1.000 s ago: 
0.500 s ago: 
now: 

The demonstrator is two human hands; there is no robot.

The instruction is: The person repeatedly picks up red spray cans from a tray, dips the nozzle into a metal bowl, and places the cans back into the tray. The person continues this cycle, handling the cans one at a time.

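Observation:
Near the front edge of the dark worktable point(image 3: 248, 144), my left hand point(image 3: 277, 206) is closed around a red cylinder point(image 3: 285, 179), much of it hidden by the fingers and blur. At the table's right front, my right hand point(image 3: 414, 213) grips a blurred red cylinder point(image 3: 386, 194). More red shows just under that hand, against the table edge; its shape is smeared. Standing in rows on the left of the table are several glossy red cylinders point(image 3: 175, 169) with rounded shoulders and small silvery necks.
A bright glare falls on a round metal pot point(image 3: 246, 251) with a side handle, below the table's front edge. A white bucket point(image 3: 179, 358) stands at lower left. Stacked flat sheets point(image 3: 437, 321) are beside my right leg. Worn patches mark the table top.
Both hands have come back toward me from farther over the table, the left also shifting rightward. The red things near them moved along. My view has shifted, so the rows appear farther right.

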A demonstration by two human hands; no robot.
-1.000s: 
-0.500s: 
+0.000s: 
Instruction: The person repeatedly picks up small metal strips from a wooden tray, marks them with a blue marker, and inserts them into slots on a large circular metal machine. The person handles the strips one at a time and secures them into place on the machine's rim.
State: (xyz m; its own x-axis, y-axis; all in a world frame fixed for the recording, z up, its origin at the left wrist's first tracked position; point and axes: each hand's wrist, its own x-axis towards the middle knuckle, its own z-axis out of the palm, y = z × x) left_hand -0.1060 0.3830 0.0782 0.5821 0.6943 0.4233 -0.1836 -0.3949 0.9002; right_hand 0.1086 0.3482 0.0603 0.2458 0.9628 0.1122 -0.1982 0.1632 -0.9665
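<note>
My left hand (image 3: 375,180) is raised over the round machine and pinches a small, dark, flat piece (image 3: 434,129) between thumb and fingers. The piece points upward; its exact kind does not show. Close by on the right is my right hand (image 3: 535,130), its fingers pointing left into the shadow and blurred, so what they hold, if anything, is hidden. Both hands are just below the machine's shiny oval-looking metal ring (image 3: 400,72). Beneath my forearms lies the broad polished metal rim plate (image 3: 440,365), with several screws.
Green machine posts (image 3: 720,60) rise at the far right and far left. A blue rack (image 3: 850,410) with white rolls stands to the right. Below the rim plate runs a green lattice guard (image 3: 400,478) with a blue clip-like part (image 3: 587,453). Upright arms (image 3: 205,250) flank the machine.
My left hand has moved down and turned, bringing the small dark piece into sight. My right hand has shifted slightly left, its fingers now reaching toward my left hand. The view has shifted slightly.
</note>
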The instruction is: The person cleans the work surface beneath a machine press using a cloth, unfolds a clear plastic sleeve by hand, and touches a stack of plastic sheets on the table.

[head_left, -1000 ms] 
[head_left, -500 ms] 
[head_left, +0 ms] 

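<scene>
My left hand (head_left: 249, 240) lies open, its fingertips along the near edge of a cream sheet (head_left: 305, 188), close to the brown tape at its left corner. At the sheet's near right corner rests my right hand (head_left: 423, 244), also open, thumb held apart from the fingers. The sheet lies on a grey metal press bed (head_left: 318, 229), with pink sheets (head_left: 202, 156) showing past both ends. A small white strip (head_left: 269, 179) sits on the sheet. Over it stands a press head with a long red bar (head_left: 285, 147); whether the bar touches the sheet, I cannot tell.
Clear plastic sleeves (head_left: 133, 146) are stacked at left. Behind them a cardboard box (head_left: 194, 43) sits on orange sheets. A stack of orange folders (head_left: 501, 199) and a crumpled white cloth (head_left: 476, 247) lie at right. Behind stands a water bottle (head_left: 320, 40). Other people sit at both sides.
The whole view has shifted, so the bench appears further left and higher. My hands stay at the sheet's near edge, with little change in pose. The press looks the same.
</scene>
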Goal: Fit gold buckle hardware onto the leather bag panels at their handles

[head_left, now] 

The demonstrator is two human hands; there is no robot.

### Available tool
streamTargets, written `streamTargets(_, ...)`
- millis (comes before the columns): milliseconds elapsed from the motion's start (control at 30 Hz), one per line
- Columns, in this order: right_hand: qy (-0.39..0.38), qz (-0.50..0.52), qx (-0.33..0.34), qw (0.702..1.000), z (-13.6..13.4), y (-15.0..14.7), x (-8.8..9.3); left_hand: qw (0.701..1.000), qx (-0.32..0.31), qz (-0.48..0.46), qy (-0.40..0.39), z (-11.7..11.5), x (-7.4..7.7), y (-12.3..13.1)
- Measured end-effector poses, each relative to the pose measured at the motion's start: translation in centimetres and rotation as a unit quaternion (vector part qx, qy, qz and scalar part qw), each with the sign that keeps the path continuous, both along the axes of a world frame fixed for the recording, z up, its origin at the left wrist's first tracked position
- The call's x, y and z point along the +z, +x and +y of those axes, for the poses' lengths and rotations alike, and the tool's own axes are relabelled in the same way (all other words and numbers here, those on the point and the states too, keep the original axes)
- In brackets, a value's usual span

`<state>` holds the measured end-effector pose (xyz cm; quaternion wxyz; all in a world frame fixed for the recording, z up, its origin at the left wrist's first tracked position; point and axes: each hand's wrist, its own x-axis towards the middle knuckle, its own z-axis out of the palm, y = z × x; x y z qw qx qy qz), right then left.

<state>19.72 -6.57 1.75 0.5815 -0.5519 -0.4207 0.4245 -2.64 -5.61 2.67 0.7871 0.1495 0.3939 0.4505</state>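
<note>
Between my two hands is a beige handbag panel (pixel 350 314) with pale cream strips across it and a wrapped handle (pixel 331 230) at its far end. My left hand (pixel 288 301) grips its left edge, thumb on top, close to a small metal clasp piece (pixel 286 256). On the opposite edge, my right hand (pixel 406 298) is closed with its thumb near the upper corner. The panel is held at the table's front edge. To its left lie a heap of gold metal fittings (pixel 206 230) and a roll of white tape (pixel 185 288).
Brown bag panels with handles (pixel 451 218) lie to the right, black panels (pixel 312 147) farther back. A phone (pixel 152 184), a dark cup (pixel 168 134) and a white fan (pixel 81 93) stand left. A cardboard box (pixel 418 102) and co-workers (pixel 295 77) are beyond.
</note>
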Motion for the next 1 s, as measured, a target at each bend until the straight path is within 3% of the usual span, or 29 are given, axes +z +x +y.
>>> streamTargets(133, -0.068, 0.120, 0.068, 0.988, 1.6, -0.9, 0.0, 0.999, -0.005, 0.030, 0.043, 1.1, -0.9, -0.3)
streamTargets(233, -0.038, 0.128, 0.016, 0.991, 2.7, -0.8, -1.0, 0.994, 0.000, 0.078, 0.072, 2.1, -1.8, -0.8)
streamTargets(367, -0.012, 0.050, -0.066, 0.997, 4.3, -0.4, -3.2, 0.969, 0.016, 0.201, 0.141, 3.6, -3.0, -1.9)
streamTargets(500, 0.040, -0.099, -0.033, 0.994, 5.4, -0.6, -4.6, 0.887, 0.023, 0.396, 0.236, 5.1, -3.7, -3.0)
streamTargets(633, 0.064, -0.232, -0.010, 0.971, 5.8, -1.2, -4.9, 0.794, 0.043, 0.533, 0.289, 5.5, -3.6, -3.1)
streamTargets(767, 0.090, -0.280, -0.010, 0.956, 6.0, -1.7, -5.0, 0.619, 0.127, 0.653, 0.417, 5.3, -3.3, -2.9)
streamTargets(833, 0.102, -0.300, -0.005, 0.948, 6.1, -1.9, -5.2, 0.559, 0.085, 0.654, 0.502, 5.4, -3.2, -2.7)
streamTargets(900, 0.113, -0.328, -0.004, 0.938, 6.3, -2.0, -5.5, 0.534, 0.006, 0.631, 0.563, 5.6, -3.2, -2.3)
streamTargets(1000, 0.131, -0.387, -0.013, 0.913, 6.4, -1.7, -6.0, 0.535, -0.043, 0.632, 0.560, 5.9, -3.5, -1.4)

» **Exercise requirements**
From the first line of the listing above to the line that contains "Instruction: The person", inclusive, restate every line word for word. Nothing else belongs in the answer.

» **Output for this task**
1.000 s ago: 
0.500 s ago: 
now: 

The demonstrator is two human hands; there is no robot.

The instruction is: The person repeatedly picks up red spray cans from a tray, dips the nozzle into a metal bowl, and places the cans back into the tray. The person continues this cycle, handling the cans one at a time.

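Observation:
Near the front edge of the dark worktable point(image 3: 248, 144), my left hand point(image 3: 277, 206) is closed around a red cylinder point(image 3: 285, 179), much of it hidden by the fingers and blur. At the table's right front, my right hand point(image 3: 414, 213) grips a blurred red cylinder point(image 3: 386, 194). More red shows just under that hand, against the table edge; its shape is smeared. Standing in rows on the left of the table are several glossy red cylinders point(image 3: 175, 169) with rounded shoulders and small silvery necks.
A bright glare falls on a round metal pot point(image 3: 246, 251) with a side handle, below the table's front edge. A white bucket point(image 3: 179, 358) stands at lower left. Stacked flat sheets point(image 3: 437, 321) are beside my right leg. Worn patches mark the table top.
Both hands have come back toward me from farther over the table, the left also shifting rightward. The red things near them moved along. My view has shifted, so the rows appear farther right.
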
A demonstration by two human hands; no robot.
-1.000s: 
-0.500s: 
+0.000s: 
Instruction: The person repeatedly picks up small metal strips from a wooden tray, marks them with a blue marker, and inserts them into slots on a large circular metal machine. The person handles the strips one at a time and secures them into place on the machine's rim.

What the exercise asked for is complete.